The reason for including the various fields as described above is to protect against certain types of attacks. Variations can be made where the risk of attack is ameliorated for some other reason (or perhaps not seen as a serious concern) or where alternative variations work as well or better. The design is believed to be secure against unauthorized wakeup of a connected standby resource server 104. Wakeup requires the secret wakeup key and the session key.

The design is believed to be secure against replaying a wakeup packet. The wakeup secret is used once. After the connected standby resource server 104 is awake, a new secret is established.

The design is believed to be secure against injecting sleep packets to falsify state of the connected standby resource server 104. Sleep packets are validated using the unshared server key.

The design is believed to be secure against using a replay attack to falsify state of the connected standby resource server 104. Sequence numbers make replay attacks difficult. The protection is imperfect, though, because the notification server 110 can be stateless; so a packet could conceivably be replayed. For further protection, a datastore in memory could be maintained.

The design is believed to be secure against injecting packets to falsify the IP address of the connected standby resource server 104. As long as a sleep packet originating from the connected standby resource server 104 arrives at the notification server 110, the device state can be updated and a wakeup packet can be sent back.

Advantageously, the design is functional even when the connected standby resource server 104 is behind a firewall, with not need to reconfigure the firewall. The notification server 110 can reach the connected standby resource server 104 behind a firewall that provides a UDP tunnel. In order to reach the connected standby resource server 104 when in an online state can entail the connected standby resource server 104 initiating a TCP connection that is allowed by the firewall and using a TCP keep-alive option to keep the connection active (maintaining firewall state). In order to reach the connected standby resource server 104 when in connected standby mode can entail the connected standby resource server 104 periodically transmitting sleep packets over UDP to the notification server 110. The UDP packet causes the firewall to open a return patch from the notification server 110 to the connected standby resource server 104. The return path is used to deliver wakeup requests. To handle firewalls with short UDP timeouts, the notification server 110 retransmits wakeup packets whenever a sleep packet is received.

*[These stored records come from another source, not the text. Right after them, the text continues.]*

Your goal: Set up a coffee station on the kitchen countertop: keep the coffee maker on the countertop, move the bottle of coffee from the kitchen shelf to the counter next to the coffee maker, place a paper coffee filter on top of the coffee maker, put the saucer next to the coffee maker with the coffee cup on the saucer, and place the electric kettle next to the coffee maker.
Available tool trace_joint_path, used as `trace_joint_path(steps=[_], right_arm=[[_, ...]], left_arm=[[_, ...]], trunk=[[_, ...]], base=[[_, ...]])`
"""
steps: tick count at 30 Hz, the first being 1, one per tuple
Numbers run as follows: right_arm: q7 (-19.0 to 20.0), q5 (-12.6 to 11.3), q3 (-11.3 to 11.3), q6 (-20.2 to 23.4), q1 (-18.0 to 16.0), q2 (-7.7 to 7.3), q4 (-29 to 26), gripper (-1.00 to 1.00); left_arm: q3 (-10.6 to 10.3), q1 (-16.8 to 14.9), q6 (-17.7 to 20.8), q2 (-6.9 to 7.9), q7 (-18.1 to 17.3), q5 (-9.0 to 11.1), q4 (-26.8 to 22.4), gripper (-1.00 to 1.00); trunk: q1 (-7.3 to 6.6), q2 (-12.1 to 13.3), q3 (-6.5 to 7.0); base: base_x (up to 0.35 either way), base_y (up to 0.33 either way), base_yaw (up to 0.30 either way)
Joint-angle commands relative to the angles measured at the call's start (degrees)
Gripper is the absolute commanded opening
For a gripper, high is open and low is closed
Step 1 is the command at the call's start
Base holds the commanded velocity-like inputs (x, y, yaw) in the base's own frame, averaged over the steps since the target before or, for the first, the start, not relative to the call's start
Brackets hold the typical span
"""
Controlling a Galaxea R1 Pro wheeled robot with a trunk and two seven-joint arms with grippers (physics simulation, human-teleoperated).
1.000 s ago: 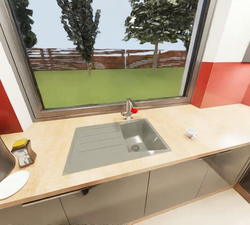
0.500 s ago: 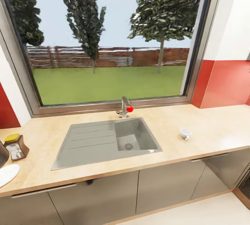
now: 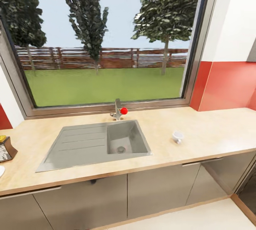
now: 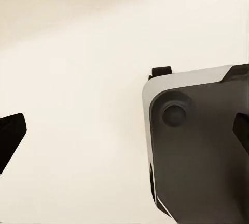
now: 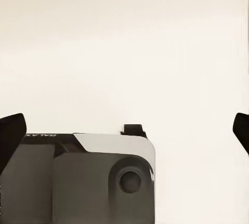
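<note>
Both tools hang low over pale floor, beside the robot's own base: the left tool (image 4: 124, 130) has its fingertips spread wide with nothing between them, and the right tool (image 5: 124, 135) is likewise spread and empty. Ahead and above them runs the counter (image 3: 213, 130). On it the coffee cup (image 3: 177, 136) stands alone, to the right of the sink (image 3: 96, 144), well apart from the bottle of coffee (image 3: 5, 148) at the far left edge. I judge the cup-fetching step is in hand; next, close in and raise a tool toward the cup.
</note>
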Motion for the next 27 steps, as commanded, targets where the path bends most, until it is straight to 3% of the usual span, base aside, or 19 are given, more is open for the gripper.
trace_joint_path(steps=[1, 14, 27], right_arm=[[-0.12, 0.59, -0.49, -0.17, -0.04, 0.02, 0.03, 1.00], [-0.13, 0.60, -0.50, -0.17, -0.04, 0.04, 0.02, 1.00], [-0.13, 0.88, -0.32, -0.17, -0.04, -0.39, 0.11, 1.00]], left_arm=[[0.32, -0.03, 0.28, -0.04, -0.03, -0.59, -0.11, 1.00], [0.32, -0.03, 0.28, -0.06, -0.03, -0.58, -0.08, 1.00], [0.32, -0.03, 0.28, -0.04, -0.03, -0.56, -0.04, 1.00]], trunk=[[0.02, -0.10, -0.11], [0.02, -0.10, -0.11], [0.02, -0.10, -0.11]], base=[[0.000, -0.319, 0.211], [-0.020, -0.319, 0.255], [-0.142, -0.304, 0.023]])
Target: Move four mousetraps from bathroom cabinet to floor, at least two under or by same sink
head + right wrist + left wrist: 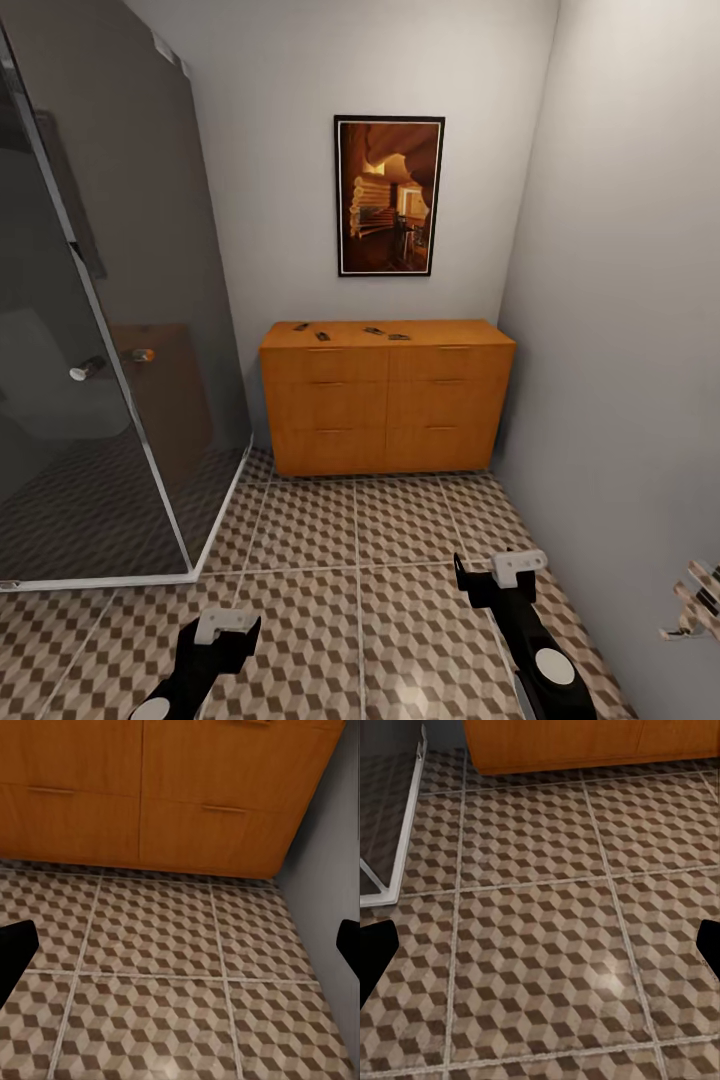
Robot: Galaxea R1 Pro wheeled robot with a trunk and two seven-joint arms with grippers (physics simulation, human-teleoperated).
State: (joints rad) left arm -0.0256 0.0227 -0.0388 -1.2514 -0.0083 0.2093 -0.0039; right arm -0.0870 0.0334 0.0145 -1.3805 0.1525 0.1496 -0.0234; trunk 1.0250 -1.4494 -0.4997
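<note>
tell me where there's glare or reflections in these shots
Head view: the dark glass shower panel mirrors the orange-brown wooden cabinet, and a pale glare spot sits on the cube-patterned tiled floor between the arms. Left wrist view: a soft bright patch on the tiles. Right wrist view: even, matte light, faint sheen at the lower edge.
</note>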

Advantageously, the design works with unreliable networks. When the connected standby resource server 104 is powered-on, the TCP protocol handles packet loss. When the connected resource server 104 is in connected standby, sleep packets are transmitted periodically. Wakeup requests are retransmitted upon receiving a sleep packet. Eventually, a wakeup request will reach the connected standby resource server 104.

Advantageously, the design supports roaming. The connected standby resource server 104 can use different access points when it is in connected standby. IOAC-capable WiFi hardware will handle WiFi association and also get a client IP address via DHCP. A new external IP address is automatically recognized by the notification server 110.

Advantageously, the design supports load-balancing and adding and removing notification servers. The wakeup information is kept in the sleep packet. Any notification server (have the unshared key) can derive the wakeup key and decrypt necessary information from the sleep packet.

FIG. 4 depicts a flowchart 400 of an example of a method for IOAC-capable resource service. The flowchart 400 is organized as a sequence of modules. However, it should be understood that these, and modules associated with other methods described herein, may be reordered into different sequences of modules or for parallel execution.

In the example of FIG. 4, the flowchart 400 starts at module 402 with indexing resources at a resource index server. In a specific implementation, the resource includes one or both of an engine function or datastore content. The resource index server is preferably an always-on server that is available to online devices. The resource index server can include a directory of all of a user's resources. For example, the resource index server could include a file directory from a personal computer (perhaps including an icon). Depending upon the implementation, the resource index server can include a thumbnail of photos that are available on the, e.g., personal computer.

In the example of FIG. 4, the flowchart 400 continues to module 404 with receiving a request for an item of indexed resources. The request can be initiated by a user clicking on an icon or thumbnail associated with a desired resource item. A notification server can receive the request and respond to the request according to the state of a resource server that includes the desired resource.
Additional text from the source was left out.